Menurut Mariana, saat ini sedang menuju persiapan pembentukan unit pelaksana teknis daerah (UPTD) P2TP2A berdasarkan Peraturan Menteri PPPA Nomor 4 Tahun 2018 tentang Pedoman Pembentukan UPTD Perlindungan Perempuan dan Anak. "Sebagai pengganti dari Peraturan Menteri PPPA Nomor 5 Tahun 2010 tentang Panduan Pembentukan dan Pengembangan Pusat Pelayanan Terpadu dan Peraturan Menteri PPPA Nomor 6 Tahun 2015 tentang Sistem Pemberdayaan Perempuan dan Perlindungan Anak," ucapnya.
Mariana menjelaskan bahwa tim Dinas P3AP2KB Lhokseumawe akan terus menindaklanjuti pendampingan perlindungan KBG ini dengan memberikan beberapa layanan seperti layanan pendampingan hukum, layanan pemulihan psikologis terhadap kasus KKG serta berkoordinasi dengan semua pemangku kepentingan lainnya. Prioritas utama dari strategi perlindungan ini akan difokuskan pada aspek pencegahan kekerasan seksual berbasis gender.
"Sejak pertengahan tahun lalu, ada beberapa kasus kesehatan mental dan kekerasan seksual yang terjadi dan kami saat ini sedang melakukan upaya pendampingan dan pemenuhan hak-hak korban serta pelayanan rehabilitasi medis maupun psikis dan Rumah Aman kepada penyintas KBG yang terjadi di penampungan pengungsi Rohingya di BLK Lhokseumawe," jelas Mariana.
Mariana mengungkapkan, kegiatan ini mendapatkan dukungan dari International Organization for Migration (IOM) Lhokseumawe sebagai mitra pemerintah baik di daerah maupun di level nasional yang selama ini sudah terjalin dengan baik terkait penyelenggaraan layanan dan pengaduan masyarakat meliputi penjangkauan korban, pengelolaan kasus, penampungan sementara di rumah aman, dan pendampingan korban.
"Kami berharap kerjasama ini terus berjalan sebagai bagian dari upaya pencapaian tujuan SDG’s terkait sinerjitas, kesetaraan gender dan pemberdayaan perempuan. Dan tentu saja ini sejalan dengan tujuan pemerintah untuk mewujudkan 3 End yakni End violence against women and children (akhiri kekerasan terhadap perempuan dan anak), End Human Trafficking (akhiri perdagangan manusia), dan End barriers to economic justice (akhiri kesenjangan ekonomi," ungkapnya.

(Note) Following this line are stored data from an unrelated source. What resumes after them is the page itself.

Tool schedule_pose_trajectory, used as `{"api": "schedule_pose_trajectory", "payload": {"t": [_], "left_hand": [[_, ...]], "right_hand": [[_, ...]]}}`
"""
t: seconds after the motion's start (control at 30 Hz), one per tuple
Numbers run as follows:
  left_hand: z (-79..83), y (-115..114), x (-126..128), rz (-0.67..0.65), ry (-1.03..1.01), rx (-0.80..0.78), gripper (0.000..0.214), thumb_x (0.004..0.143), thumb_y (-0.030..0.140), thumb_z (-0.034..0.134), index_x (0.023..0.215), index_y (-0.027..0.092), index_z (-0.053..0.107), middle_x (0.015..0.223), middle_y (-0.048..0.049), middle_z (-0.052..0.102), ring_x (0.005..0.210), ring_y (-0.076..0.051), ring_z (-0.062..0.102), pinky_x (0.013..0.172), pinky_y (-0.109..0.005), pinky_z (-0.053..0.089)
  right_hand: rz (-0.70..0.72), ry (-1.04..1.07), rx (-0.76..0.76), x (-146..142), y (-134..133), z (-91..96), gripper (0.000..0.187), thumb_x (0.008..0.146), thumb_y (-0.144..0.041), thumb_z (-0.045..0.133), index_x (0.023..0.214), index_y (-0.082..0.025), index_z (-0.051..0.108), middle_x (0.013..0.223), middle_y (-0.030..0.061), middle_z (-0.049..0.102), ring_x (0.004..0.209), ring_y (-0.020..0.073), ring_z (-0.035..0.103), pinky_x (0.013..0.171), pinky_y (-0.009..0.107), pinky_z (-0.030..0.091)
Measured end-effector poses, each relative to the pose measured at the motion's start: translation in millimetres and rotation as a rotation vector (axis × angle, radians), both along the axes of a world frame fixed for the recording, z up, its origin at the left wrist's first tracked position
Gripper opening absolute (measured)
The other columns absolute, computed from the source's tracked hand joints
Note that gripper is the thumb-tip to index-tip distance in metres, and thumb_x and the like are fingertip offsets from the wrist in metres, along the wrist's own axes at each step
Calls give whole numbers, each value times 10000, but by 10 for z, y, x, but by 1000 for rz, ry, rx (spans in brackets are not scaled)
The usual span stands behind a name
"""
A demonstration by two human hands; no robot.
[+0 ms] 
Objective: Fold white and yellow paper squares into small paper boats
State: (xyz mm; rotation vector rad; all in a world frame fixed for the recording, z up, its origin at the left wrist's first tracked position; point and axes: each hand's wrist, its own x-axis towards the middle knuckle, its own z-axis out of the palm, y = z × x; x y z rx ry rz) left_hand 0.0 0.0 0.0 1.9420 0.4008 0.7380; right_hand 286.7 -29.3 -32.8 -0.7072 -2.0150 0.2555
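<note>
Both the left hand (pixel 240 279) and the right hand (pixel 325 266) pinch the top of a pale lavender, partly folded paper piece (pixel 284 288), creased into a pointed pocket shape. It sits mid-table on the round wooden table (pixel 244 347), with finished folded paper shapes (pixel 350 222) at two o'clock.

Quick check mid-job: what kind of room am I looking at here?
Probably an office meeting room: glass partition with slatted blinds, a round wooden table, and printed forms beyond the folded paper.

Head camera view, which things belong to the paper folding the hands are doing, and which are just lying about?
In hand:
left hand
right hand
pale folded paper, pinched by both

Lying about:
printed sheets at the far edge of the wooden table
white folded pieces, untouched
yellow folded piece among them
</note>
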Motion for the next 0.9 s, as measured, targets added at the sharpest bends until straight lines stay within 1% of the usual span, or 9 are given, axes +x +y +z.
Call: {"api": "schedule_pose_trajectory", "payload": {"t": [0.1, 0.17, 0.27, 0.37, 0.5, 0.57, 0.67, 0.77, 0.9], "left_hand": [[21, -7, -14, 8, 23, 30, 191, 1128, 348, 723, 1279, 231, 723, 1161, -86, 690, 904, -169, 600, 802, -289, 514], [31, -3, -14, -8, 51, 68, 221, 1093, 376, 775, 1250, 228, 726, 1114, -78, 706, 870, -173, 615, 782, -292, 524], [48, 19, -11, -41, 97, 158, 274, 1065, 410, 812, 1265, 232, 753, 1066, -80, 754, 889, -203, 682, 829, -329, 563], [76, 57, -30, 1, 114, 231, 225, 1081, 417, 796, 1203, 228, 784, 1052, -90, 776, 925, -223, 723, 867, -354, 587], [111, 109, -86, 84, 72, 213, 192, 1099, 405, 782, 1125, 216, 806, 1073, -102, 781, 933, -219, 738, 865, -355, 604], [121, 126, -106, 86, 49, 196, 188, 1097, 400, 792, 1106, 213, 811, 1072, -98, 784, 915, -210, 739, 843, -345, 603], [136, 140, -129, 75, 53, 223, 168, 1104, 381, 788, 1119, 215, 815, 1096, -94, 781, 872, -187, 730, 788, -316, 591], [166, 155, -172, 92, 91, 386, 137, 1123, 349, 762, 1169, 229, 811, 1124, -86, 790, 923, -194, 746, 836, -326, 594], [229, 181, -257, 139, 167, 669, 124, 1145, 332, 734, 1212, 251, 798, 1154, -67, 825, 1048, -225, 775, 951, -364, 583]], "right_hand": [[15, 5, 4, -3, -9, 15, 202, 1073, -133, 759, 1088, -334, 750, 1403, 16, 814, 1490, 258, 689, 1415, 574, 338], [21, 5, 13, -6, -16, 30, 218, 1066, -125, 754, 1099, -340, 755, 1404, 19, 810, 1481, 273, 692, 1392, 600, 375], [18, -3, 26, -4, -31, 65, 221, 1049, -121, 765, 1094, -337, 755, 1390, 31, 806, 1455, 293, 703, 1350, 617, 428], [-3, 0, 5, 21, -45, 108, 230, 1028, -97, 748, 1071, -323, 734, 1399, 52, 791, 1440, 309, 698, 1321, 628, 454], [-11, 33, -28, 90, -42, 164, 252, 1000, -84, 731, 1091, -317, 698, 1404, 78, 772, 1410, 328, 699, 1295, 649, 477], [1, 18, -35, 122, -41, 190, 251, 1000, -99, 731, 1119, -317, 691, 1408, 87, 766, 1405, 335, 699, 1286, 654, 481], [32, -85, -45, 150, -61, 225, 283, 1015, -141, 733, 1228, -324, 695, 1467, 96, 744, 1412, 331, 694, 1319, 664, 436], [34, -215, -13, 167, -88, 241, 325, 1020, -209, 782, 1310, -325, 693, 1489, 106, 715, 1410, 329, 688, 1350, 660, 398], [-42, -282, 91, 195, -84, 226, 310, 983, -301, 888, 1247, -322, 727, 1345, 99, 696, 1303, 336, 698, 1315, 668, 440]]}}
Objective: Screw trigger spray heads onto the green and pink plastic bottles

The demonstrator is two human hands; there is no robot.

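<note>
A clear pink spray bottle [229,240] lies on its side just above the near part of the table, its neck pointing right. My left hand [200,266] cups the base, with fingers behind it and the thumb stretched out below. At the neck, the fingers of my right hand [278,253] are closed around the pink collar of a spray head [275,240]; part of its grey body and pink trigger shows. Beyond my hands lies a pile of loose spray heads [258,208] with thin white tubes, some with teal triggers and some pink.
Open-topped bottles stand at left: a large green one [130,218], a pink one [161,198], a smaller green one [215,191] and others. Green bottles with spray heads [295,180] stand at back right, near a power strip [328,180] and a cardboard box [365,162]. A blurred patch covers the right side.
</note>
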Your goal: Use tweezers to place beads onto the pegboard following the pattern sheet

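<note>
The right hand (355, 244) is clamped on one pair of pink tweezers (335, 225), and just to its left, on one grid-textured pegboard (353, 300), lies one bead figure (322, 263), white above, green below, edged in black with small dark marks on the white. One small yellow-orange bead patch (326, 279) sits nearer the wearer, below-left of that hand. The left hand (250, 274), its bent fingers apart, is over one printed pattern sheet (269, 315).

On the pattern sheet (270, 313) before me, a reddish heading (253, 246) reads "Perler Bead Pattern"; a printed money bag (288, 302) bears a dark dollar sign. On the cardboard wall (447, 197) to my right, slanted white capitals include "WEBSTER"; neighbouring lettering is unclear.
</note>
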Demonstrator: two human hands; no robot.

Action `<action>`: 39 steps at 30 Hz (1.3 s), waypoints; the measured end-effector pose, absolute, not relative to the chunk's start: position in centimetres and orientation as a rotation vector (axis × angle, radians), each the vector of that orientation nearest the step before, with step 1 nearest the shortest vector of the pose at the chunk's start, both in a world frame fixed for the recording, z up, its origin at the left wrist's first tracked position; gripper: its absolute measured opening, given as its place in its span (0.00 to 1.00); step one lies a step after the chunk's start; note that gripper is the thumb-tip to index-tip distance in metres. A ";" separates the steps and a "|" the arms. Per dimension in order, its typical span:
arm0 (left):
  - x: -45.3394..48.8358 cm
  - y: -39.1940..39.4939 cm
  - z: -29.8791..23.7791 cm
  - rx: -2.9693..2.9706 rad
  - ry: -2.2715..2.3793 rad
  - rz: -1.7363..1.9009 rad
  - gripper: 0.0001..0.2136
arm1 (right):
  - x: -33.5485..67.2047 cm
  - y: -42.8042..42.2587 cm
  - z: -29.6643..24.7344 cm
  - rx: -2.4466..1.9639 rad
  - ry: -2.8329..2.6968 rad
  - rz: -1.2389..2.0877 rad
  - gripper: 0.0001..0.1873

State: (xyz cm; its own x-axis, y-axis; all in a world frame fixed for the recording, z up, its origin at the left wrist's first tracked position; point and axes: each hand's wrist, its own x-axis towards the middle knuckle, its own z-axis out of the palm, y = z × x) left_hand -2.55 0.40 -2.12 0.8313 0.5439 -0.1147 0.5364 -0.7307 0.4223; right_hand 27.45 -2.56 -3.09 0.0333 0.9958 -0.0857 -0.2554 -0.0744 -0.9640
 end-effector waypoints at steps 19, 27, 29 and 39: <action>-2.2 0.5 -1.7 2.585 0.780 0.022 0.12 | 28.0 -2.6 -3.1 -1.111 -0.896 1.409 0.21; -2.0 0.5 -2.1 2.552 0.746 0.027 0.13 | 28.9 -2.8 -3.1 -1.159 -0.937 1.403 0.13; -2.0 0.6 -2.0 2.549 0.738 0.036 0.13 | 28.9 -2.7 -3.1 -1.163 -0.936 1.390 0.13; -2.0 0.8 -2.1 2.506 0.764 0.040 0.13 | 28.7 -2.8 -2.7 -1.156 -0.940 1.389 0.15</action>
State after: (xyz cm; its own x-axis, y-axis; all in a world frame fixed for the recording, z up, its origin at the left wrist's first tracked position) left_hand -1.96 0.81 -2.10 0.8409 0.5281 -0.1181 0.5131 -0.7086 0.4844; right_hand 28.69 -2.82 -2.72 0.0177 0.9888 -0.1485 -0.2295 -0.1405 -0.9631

Mariana menambahkan bahwa Dinas P3AP2KB Lhokseumawe akan terus menjalin koordinasi secara intensif dengan pihak IOM.
"Karena penanganan kasus KBG yang terjadi pada pengungsi Rohingya akan sedikit berbeda dengan penanganan kasus yang terjadi di masyarakat," tandasnya.